One answer could be facial-recognition technology. In the past few weeks, a number of airports have begun to introduce a system that will scan faces, match them with electronic passport photos, and allow those passengers it recognises to skip lines.
In Tokyo, the government has been trialling facial-recognition technology in two airports since 2014. It hopes to introduce the system in full in time for the 2020 Tokyo Olympics. In France, Groupe ADP, which operates Charles De Gaulle airport in Paris, began testing similar software in February. Queues at the airport have doubled since new security measures were introduced after terrorist attacks in 2015; this, thinks ADP, might be one way to ease the pain. In Canada, meanwhile, plans are in place to start rolling out facial-recognition kiosks this spring.

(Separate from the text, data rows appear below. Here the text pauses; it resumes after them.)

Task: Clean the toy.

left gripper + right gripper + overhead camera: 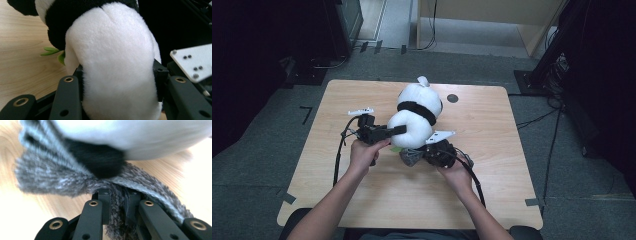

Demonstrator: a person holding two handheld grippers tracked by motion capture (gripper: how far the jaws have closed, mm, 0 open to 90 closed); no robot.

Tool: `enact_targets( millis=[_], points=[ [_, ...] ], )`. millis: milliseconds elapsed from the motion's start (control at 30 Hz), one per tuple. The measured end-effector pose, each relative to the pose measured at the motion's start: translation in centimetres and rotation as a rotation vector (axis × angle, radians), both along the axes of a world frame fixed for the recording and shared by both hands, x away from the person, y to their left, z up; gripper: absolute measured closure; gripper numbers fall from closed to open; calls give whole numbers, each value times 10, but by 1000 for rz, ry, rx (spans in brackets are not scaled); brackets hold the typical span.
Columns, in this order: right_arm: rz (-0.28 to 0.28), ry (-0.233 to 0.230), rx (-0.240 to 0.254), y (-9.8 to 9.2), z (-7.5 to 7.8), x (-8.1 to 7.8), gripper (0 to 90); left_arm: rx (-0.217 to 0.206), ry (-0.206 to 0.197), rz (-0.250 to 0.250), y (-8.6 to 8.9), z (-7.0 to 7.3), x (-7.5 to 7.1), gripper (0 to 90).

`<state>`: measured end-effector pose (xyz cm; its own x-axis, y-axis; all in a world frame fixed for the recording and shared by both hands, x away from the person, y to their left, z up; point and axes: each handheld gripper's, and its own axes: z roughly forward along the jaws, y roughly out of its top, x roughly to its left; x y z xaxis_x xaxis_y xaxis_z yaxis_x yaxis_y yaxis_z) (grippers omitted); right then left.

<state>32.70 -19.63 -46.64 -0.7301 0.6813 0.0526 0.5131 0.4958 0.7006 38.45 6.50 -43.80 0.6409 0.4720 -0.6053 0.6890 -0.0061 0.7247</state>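
Note:
A white and black plush panda (417, 112) lies on the wooden table (362, 95). My left gripper (399, 130) comes in from the left and is shut on the panda's white lower body (117, 67), which bulges between its jaws. My right gripper (419, 156) sits just below the panda, shut on a grey knitted cloth (409, 158). In the right gripper view the grey cloth (75, 175) is bunched between the jaws and fans out beneath the panda's black limb (100, 161). A green leaf piece (53, 51) pokes out beside the panda.
A small dark round mark (453, 98) is on the table at the back right. Cables (341, 150) trail from both grippers towards the front edge. Dark equipment and stands surround the table on the floor.

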Motion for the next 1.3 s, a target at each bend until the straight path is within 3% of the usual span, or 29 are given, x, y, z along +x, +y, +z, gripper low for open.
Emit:
enact_targets(
  millis=[300, 433, 600, 733, 933, 1300],
  points=[
    [-58, 15, -4, -17, 1, 8, 805, 39, -33, -8, 3, 1, 0, 496],
    [-101, 60, -8, -29, 3, 14, 802, 122, -97, 13, 3, 6, -4, 495],
    [-139, 49, 5, -43, 7, 18, 803, 106, -104, 36, 10, 8, -2, 495],
    [-184, 52, 44, -57, 11, 20, 802, 100, -97, 57, 19, 8, 0, 495],
    [-225, 52, 73, -70, 15, 22, 799, 122, -113, 84, 24, 7, 2, 494],
    [-297, 36, 122, -95, 23, 26, 798, 133, -99, 124, 43, 6, 8, 493]
  ],
)
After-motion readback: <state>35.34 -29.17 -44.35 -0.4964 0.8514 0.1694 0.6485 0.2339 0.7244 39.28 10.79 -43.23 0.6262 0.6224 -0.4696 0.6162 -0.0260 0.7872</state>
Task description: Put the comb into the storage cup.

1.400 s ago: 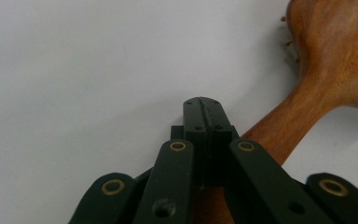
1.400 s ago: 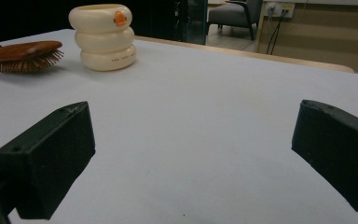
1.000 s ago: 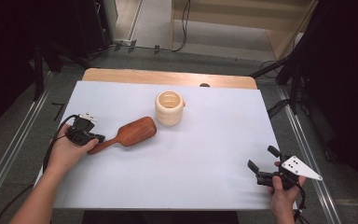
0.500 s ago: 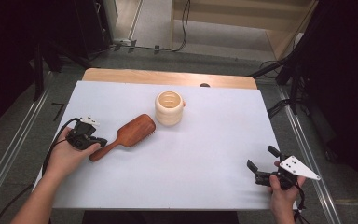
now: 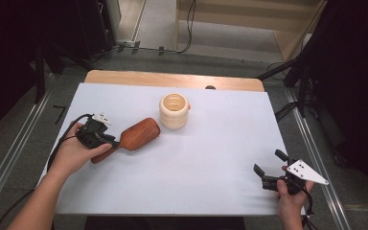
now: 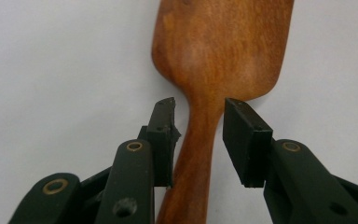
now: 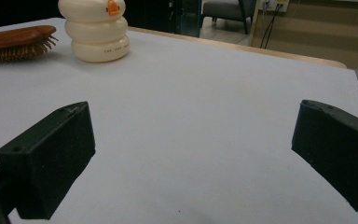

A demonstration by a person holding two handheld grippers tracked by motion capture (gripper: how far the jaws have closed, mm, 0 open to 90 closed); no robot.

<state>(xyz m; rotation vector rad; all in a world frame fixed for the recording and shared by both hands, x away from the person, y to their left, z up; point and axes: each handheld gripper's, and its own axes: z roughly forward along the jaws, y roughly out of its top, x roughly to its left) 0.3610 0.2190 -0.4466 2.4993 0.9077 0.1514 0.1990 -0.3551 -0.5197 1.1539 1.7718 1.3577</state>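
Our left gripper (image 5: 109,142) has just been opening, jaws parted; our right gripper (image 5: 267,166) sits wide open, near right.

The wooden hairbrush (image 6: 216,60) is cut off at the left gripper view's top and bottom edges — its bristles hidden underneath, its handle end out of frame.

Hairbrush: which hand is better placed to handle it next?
Left. The left gripper has its jaws astride the hairbrush handle; they have just been opening, with gaps showing on both sides. The right gripper sits open at the table's far corner.
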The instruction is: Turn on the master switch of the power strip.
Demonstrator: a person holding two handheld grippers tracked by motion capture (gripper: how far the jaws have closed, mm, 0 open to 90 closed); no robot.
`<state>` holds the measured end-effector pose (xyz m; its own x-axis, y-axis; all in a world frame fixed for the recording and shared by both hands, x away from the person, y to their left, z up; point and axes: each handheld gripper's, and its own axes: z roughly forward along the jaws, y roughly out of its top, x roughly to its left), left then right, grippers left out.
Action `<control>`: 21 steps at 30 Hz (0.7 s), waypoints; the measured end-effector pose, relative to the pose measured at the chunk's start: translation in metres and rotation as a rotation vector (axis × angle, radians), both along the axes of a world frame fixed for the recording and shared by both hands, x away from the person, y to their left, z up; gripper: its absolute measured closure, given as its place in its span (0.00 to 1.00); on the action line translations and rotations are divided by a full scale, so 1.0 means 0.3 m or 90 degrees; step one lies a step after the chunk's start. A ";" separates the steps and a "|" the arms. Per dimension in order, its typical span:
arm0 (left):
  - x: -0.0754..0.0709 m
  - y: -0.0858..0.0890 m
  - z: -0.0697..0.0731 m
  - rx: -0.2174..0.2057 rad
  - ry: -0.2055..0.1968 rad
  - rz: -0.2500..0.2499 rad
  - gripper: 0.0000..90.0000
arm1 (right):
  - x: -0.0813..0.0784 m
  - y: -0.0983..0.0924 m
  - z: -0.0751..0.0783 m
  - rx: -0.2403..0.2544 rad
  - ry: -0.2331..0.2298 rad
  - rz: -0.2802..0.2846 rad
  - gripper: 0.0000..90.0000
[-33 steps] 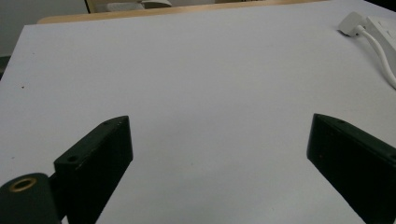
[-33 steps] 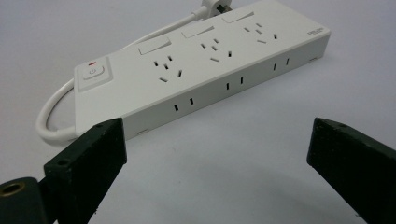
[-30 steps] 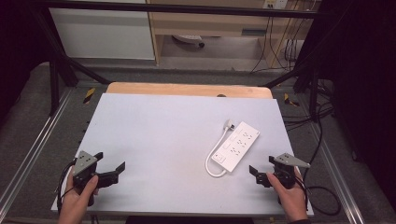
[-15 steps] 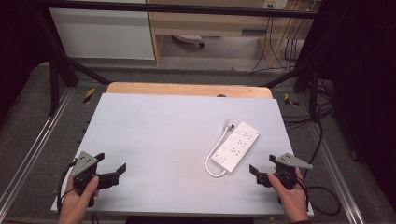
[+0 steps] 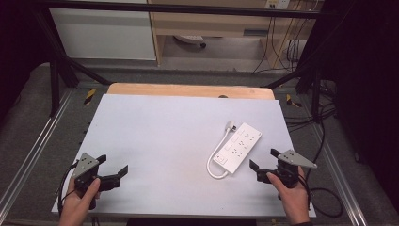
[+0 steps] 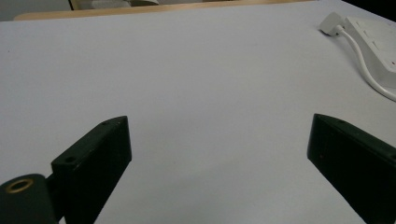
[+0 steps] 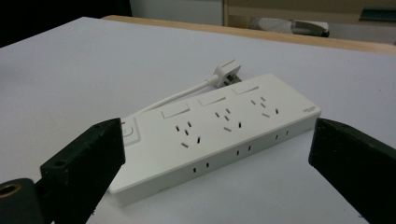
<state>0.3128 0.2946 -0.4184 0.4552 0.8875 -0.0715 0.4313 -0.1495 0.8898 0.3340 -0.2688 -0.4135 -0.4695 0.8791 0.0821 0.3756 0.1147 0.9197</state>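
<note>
White plastic power strip w/ cord [image 5: 238, 146] lies at 3 o'clock on pale grey tabletop [image 5: 160, 136]; left gripper [image 5: 112, 168] and right gripper [image 5: 261, 160] jaws both apart, empty.

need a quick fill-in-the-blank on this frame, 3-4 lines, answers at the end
1. The white power strip lies nearer the ____ gripper.
2. Both grippers are ____, holding nothing.
3. The strip's cable ends in a ____ lying on the table.
4. The left gripper is at the table's near ____ corner.

Answers: right; open; plug; left
</note>
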 end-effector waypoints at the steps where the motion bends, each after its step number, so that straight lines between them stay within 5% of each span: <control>1: 0.000 0.000 0.000 0.000 0.000 0.000 0.07 | 0.005 0.002 0.008 -0.002 -0.003 -0.002 0.04; 21: 0.010 -0.012 -0.010 0.006 0.012 -0.003 0.07 | 0.122 0.121 0.102 -0.007 -0.025 0.029 0.11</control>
<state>0.3158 0.2910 -0.4213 0.4585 0.8858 -0.0712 0.4466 -0.1604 0.8802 0.3705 -0.2325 -0.3830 -0.5122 0.8572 0.0526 0.3331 0.1418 0.9322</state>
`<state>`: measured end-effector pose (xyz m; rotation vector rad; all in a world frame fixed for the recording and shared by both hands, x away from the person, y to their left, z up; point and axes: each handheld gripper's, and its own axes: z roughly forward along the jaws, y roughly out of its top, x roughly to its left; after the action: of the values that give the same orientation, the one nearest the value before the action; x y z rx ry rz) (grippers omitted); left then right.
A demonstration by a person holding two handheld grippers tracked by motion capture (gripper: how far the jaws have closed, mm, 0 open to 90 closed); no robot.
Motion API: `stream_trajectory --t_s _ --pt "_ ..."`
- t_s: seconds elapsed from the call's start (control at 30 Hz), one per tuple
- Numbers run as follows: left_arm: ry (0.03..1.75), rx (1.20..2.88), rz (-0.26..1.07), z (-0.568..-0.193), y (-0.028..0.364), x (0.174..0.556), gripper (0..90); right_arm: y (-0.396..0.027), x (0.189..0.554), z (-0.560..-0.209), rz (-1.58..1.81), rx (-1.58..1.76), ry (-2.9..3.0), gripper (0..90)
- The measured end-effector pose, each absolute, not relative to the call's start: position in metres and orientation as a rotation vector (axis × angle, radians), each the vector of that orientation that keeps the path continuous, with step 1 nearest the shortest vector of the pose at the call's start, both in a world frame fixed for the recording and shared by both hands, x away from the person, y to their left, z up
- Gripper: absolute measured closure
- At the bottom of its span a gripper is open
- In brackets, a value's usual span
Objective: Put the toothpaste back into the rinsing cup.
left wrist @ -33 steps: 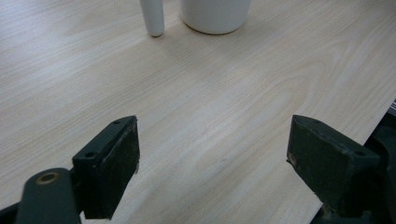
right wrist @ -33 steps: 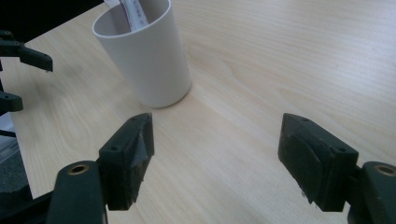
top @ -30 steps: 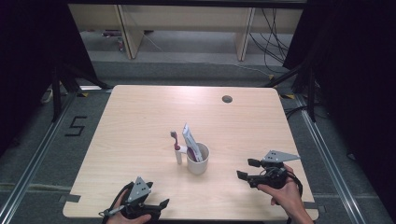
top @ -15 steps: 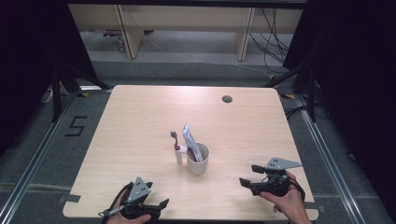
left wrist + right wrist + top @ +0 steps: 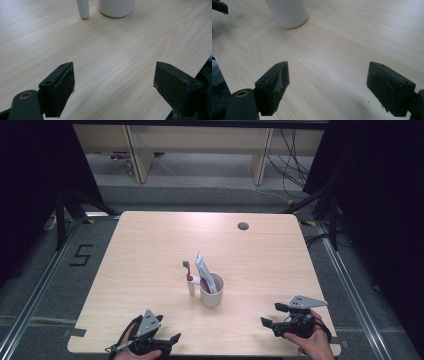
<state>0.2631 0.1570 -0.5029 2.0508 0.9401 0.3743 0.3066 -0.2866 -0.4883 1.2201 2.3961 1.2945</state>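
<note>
Here, we list what we see, from the tongs outward.

Left gripper (image 5: pixel 167 342): we hold it low at the near edge of the table, jaws spread wide with bare wood between them; the hand under it is cut off by the bottom of the high view.

Right gripper (image 5: pixel 272 316): we hold it near the near right corner, pointing toward the middle of the table; its jaws have just been opening and stand wide, with nothing between them.

Cup (image 5: pixel 212 290): white, upright near the middle of the table, well apart from both grippers; in the left gripper view (image 5: pixel 116 8) and the right gripper view (image 5: pixel 288 12) its upper part is cut off by the top edge.

Toothpaste tube (image 5: pixel 204 272): it stands tilted inside the cup; its lower end is hidden by the cup wall and we cannot read its print.

Toothbrush (image 5: pixel 189 277): it stands upright just beside the cup on its left; whether it touches the cup we cannot tell. In the left gripper view we see just its white foot (image 5: pixel 83 9).

Table (image 5: pixel 150 245): pale wood, with a small dark round hole (image 5: pixel 243 226) near the far edge.
</note>
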Motion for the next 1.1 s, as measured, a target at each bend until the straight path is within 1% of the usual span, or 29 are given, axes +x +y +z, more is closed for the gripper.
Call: stream_trajectory --t_s 0.03,0.07,0.27,0.33,0.37,0.4,0.67,0.73,0.77,0.8,1.1 --pt "0.940 2.051 0.375 -0.503 0.157 0.263 16.8 -0.289 0.308 -0.489 1.280 1.166 2.393 18.7" --pt "0.940 2.052 0.375 -0.503 0.157 0.263 16.8 -0.288 0.304 -0.489 1.274 1.220 2.404 18.6" --pt "0.938 2.052 0.378 -0.503 0.157 0.263 16.8 -0.291 0.301 -0.491 1.233 1.159 2.402 18.2" --pt "0.939 2.052 0.379 -0.503 0.157 0.263 16.8 -0.290 0.296 -0.490 1.234 1.231 2.412 18.2" --pt "0.938 2.052 0.378 -0.503 0.157 0.263 16.8 -0.291 0.298 -0.491 1.243 1.166 2.406 18.2" --pt "0.936 2.049 0.377 -0.503 0.157 0.263 16.8 -0.290 0.296 -0.491 1.248 1.212 2.409 18.2" --pt "0.934 2.044 0.379 -0.503 0.157 0.263 16.4 -0.295 0.292 -0.491 1.230 1.161 2.392 17.9" --pt "0.935 2.044 0.380 -0.503 0.157 0.263 15.8 -0.295 0.290 -0.492 1.242 1.205 2.399 17.7" --pt "0.934 2.047 0.381 -0.503 0.157 0.263 15.8 -0.296 0.290 -0.492 1.222 1.166 2.396 17.6" --pt "0.934 2.050 0.380 -0.503 0.157 0.263 15.8 -0.295 0.288 -0.492 1.230 1.211 2.401 17.6" --pt "0.935 2.045 0.382 -0.503 0.156 0.263 15.2 -0.298 0.284 -0.493 1.232 1.206 2.391 17.2"
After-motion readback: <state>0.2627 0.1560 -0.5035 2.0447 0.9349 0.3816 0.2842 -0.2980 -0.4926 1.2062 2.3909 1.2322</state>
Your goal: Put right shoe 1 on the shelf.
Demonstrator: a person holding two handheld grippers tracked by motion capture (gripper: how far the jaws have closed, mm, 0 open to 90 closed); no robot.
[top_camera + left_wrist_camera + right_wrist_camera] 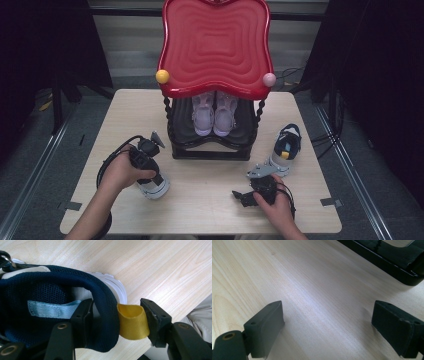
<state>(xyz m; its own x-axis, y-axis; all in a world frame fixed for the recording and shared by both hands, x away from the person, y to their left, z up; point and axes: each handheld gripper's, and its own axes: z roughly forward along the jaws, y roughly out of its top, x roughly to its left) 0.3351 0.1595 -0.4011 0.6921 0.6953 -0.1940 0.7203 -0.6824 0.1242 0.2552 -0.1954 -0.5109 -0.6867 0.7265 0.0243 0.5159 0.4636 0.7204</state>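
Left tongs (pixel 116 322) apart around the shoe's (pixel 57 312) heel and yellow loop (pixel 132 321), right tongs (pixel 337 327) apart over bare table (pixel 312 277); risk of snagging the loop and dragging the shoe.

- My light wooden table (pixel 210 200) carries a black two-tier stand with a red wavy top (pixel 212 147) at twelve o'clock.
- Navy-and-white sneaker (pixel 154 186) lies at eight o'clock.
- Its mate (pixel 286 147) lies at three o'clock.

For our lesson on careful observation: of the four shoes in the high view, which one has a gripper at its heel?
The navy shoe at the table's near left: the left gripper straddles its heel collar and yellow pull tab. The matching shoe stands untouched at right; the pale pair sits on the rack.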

Similar trials have also been announced in Schiphol Airport in Amsterdam.
Australia, though, has the most ambitious plans. In 2015, the government unveiled its "Seamless Traveller" initiative, which set a target of automating 90% of passenger processing by 2020, and offered A$93.7m ($71.9m) to help bring it about. Brisbane Airport recently launched a new system that could allow passengers to undergo a single biometric check-in and have no further need to produce documents before boarding the plane.
Such technology is not yet infallible. An earlier trial in Japan had to be scrapped in 2012 because it failed to identify passengers correctly 18% of the time. Success rates will surely improve. Even so, they will not be a queue-panacea. Facial recognition can confirm your identity, but it cannot scan your bag. Nor will it shorten the wait to board your flight or ease the bottleneck when passengers jostle simultaneously to put bags in overhead lockers. (And in any case, anyone who has tried existing, cumbersome automated passport kiosks may argue that little time is actually saved.)
Travellers might raise two further questions. The first is whether the introduction of face-recognition technology is more about cutting security jobs than creating a seamless passenger experience. And if so, what happens when things at the airport go wrong. Then there is privacy. Must passengers accept that ever more data will be collected on them and shared between airports, airlines and immigration officials? Some commentators argue that it is difficult to see what extra data could be garnered from a facial-recognition kiosk than from any other method of passing through security. Still, flyers are entitled to ask whether such systems could be open to abuse from marketers, hackers or unscrupulous government entities. Not that passengers will be given any choice in the matter. As with many things in the unfolding age of big data, convenience might come at the cost of privacy.